Ti daremo tutte le informazioni sull'analisi di bilancio!

Domande frequenti

L'analisi di bilancio è uno strumento di controllo che consiste nella rielaborazione degli schemi di bilancio secondo criteri e regole specifici, al fine di ottenere una rappresentazione attuale e prospettica dell'andamento della gestione aziendale. Serve come base per il processo decisionale del management e per delineare le strategie future dell'impresa, misurando lo stato di salute economica, patrimoniale e finanziaria dell'azienda.

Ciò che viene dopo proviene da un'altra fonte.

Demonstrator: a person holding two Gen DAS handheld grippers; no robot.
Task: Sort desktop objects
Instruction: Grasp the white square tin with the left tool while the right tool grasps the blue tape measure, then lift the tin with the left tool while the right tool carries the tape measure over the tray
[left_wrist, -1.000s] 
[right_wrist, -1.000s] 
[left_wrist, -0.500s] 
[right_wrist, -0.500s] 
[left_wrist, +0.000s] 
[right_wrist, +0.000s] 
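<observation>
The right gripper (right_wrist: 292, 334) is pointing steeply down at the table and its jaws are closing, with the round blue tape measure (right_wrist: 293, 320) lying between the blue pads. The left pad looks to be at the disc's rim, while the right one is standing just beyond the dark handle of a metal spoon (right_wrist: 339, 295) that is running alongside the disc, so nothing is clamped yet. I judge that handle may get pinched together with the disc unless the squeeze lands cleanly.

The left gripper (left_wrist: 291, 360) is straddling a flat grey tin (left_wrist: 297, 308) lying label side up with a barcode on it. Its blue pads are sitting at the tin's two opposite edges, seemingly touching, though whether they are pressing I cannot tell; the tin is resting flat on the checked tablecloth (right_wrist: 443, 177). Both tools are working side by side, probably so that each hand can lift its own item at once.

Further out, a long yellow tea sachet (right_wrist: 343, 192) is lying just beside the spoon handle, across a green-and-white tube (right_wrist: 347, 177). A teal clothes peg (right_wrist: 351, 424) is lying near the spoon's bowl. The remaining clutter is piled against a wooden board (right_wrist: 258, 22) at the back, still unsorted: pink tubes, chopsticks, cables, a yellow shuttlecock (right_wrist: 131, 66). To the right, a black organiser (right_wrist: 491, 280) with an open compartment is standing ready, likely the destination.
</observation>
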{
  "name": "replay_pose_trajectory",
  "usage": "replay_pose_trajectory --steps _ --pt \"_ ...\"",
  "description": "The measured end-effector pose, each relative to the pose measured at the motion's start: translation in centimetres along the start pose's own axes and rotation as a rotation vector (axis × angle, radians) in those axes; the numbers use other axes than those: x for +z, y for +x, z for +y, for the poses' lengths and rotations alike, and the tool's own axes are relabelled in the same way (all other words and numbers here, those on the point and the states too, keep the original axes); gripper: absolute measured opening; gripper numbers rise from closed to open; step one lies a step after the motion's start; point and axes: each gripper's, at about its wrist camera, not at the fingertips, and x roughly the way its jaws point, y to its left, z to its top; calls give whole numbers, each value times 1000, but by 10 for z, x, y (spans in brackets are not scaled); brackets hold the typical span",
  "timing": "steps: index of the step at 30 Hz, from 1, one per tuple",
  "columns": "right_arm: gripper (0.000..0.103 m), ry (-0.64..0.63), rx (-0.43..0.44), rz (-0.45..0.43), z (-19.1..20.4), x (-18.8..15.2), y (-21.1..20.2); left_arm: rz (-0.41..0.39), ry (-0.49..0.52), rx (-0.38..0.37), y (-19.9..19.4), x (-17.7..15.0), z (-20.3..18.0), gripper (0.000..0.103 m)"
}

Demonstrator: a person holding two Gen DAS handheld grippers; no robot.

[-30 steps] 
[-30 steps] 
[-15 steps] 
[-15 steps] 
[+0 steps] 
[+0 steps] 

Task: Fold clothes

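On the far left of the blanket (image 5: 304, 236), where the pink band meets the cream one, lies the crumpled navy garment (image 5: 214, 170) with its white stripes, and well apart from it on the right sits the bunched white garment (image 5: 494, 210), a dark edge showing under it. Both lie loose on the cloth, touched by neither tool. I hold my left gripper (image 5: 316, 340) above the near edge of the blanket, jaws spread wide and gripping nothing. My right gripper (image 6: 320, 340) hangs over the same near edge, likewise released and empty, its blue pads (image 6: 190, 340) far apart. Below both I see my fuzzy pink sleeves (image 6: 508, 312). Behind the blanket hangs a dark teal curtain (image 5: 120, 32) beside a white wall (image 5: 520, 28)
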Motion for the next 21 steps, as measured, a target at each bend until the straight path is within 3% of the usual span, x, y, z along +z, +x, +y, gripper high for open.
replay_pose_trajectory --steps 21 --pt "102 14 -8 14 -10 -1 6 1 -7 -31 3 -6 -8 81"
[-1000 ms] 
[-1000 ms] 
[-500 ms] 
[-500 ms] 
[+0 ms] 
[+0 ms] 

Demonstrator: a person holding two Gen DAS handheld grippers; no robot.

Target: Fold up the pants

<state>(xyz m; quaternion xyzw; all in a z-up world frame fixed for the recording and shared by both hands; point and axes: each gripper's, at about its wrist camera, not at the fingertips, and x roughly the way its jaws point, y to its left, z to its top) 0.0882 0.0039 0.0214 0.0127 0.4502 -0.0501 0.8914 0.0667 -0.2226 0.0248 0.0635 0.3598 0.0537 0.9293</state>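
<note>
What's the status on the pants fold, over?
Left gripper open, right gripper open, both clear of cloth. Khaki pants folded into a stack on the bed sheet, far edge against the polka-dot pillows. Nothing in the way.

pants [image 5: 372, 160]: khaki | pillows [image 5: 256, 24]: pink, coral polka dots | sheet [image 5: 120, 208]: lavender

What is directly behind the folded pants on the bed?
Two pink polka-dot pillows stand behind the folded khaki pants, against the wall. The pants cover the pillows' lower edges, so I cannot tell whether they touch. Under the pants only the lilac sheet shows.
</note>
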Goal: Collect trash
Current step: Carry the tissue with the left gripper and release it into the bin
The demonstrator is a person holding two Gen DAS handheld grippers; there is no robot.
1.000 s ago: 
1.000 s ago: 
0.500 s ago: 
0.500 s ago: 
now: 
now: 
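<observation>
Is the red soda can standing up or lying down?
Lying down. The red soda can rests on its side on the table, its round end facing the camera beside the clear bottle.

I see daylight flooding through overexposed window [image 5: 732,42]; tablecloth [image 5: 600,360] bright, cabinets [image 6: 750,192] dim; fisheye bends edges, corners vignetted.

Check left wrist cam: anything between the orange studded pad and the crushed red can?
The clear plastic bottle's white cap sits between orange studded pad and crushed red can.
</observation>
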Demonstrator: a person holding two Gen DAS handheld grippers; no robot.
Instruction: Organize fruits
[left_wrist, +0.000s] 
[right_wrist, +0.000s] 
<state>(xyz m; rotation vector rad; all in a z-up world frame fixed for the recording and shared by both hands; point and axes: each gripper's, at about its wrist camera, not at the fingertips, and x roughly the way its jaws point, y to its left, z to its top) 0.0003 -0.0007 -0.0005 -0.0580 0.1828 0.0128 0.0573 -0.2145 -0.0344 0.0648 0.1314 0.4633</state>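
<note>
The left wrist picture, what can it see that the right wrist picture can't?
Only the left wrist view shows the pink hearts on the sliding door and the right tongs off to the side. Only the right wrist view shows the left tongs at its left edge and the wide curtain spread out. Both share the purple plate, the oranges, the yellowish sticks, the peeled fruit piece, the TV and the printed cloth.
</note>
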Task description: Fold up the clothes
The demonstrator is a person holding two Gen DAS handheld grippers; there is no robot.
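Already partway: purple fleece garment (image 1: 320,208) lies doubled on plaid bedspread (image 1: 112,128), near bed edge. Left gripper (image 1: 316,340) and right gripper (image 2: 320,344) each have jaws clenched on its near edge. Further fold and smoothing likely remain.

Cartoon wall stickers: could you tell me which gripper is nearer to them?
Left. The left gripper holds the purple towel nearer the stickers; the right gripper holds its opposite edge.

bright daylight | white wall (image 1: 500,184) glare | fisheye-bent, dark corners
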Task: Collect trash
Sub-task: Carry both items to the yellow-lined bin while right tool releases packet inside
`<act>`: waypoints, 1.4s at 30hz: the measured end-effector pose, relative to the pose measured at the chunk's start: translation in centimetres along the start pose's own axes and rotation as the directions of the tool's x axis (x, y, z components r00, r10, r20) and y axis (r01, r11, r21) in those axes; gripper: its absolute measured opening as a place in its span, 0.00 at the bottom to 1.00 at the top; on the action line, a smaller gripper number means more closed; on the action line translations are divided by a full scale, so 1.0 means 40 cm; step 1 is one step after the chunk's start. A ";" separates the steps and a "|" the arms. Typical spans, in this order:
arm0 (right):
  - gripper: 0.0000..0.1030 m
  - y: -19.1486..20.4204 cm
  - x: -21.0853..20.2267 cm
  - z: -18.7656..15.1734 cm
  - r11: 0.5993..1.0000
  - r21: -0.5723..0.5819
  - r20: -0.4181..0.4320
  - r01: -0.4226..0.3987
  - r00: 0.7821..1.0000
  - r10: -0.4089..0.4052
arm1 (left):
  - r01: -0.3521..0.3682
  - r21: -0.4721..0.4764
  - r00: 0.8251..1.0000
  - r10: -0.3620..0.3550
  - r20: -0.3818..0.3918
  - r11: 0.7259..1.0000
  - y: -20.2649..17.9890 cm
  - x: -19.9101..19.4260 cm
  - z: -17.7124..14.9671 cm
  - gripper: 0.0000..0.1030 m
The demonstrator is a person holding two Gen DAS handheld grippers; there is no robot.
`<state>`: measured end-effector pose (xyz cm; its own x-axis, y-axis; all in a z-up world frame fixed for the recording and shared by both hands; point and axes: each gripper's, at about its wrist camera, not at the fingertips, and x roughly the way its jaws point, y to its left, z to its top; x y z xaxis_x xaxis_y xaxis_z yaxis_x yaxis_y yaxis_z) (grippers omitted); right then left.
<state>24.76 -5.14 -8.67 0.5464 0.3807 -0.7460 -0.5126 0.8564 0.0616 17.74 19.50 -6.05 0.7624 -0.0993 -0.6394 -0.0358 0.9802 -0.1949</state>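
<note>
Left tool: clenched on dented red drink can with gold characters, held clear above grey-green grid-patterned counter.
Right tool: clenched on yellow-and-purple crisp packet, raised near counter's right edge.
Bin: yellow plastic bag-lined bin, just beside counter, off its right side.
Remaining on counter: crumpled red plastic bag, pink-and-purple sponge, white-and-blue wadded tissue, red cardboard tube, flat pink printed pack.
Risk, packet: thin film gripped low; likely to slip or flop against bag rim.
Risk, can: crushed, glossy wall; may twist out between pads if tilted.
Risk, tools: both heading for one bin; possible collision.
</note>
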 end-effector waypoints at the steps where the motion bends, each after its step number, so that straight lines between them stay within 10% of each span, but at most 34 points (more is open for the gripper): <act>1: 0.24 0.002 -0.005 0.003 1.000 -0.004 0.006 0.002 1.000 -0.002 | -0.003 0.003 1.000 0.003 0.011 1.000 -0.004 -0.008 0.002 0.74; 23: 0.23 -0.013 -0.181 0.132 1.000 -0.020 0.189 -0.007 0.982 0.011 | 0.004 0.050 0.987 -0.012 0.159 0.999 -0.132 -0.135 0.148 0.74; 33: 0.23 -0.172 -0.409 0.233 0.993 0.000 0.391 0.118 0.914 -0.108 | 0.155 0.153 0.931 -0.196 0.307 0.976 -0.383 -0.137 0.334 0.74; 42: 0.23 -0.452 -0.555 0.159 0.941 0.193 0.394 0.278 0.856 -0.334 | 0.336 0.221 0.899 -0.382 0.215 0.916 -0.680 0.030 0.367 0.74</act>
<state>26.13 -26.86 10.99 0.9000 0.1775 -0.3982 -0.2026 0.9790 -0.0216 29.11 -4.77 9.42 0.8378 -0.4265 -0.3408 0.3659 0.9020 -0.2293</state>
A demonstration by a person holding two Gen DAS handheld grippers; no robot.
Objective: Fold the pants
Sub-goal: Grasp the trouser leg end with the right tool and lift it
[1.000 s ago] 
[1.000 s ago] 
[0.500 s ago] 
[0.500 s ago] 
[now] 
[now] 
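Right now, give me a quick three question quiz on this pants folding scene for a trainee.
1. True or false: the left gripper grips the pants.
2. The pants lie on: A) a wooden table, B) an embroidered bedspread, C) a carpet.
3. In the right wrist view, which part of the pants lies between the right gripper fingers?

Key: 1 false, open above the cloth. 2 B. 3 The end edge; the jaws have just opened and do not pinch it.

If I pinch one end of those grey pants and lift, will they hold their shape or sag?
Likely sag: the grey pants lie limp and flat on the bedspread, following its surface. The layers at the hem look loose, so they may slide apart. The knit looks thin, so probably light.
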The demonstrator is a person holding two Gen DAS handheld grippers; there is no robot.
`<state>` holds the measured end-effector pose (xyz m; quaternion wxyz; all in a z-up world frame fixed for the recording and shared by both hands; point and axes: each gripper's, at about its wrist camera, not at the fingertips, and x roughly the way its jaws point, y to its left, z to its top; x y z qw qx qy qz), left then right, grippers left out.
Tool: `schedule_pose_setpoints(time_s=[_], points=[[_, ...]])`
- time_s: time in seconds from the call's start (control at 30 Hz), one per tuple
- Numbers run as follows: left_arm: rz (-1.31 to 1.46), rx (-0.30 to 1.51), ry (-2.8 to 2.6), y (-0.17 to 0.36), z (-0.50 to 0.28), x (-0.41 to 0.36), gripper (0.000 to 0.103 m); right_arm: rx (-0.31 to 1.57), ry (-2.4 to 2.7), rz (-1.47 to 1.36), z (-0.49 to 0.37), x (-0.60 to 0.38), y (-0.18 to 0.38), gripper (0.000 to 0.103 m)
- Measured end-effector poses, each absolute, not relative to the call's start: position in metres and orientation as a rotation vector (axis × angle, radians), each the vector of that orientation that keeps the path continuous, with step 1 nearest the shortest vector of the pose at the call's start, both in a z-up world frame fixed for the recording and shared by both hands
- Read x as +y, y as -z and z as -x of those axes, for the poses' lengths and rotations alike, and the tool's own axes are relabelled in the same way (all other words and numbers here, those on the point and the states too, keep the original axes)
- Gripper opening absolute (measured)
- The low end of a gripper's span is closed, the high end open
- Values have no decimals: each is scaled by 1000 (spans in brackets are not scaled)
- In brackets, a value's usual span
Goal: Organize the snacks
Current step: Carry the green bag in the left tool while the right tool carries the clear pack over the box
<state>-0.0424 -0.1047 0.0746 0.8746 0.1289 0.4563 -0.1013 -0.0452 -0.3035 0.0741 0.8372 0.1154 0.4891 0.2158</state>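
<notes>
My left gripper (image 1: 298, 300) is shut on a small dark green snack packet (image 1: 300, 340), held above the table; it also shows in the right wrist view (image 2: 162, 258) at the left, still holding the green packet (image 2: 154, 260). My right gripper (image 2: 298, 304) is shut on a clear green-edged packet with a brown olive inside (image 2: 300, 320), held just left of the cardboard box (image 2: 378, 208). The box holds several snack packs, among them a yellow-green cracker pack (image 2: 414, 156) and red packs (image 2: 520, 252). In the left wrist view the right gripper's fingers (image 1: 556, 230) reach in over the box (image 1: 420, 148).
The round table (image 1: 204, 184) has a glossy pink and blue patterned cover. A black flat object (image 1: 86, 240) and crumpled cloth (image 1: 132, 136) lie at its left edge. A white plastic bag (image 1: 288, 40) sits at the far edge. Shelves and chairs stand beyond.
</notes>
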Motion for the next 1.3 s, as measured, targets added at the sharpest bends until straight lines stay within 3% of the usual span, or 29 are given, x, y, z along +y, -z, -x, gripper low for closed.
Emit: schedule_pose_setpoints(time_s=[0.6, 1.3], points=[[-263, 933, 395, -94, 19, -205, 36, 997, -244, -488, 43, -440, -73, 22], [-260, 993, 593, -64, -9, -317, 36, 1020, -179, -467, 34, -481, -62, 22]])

Le quattro fasi fondamentali dell'analisi di bilancio sono: l'analisi dell'adeguatezza e dell'attendibilità dei dati inseriti nei prospetti, la riclassificazione degli schemi di bilancio secondo specifici criteri, la scelta degli indici con cui eseguire l'analisi e infine l'ottenimento e l'interpretazione delle informazioni. Seguire questo percorso strutturato garantisce un'analisi completa e affidabile della situazione aziendale.
I principali indici di bilancio si dividono in tre categorie: indici di redditività (come ROE, ROS e IGNC), che misurano la performance economica; indici di solidità (come leverage, indice di autonomia finanziaria e margine di struttura), che valutano l'adeguatezza patrimoniale e l'equilibrio finanziario; e indici di liquidità, che misurano la capacità dell'impresa di onorare gli impegni a scadenza. Ciascun gruppo fornisce informazioni specifiche su un'area di gestione diversa.
Gli indici di solidità sono fondamentali perché misurano l'equilibrio finanziario dell'impresa, che è alla base della continuità aziendale. Un'impresa in disequilibrio finanziario può incorrere in gravi problemi che mettono a rischio la sua esistenza anche nel breve termine, rendendo questi indici strumenti essenziali sia per le decisioni strategiche del management sia per la valutazione prospettica della sostenibilità dell'azienda.
La scelta degli indici deve essere guidata dall'obiettivo specifico dell'analisi, poiché esistono innumerevoli rapporti calcolabili dagli schemi di bilancio riclassificati. Tuttavia, alcuni indici sono ampiamente validati dalla prassi professionale, come il ROE per la redditività del capitale proprio e il ROS per la redditività delle vendite, ed è consigliabile avvalersi di software e tools informatici per agevolarne il calcolo e l'interpretazione.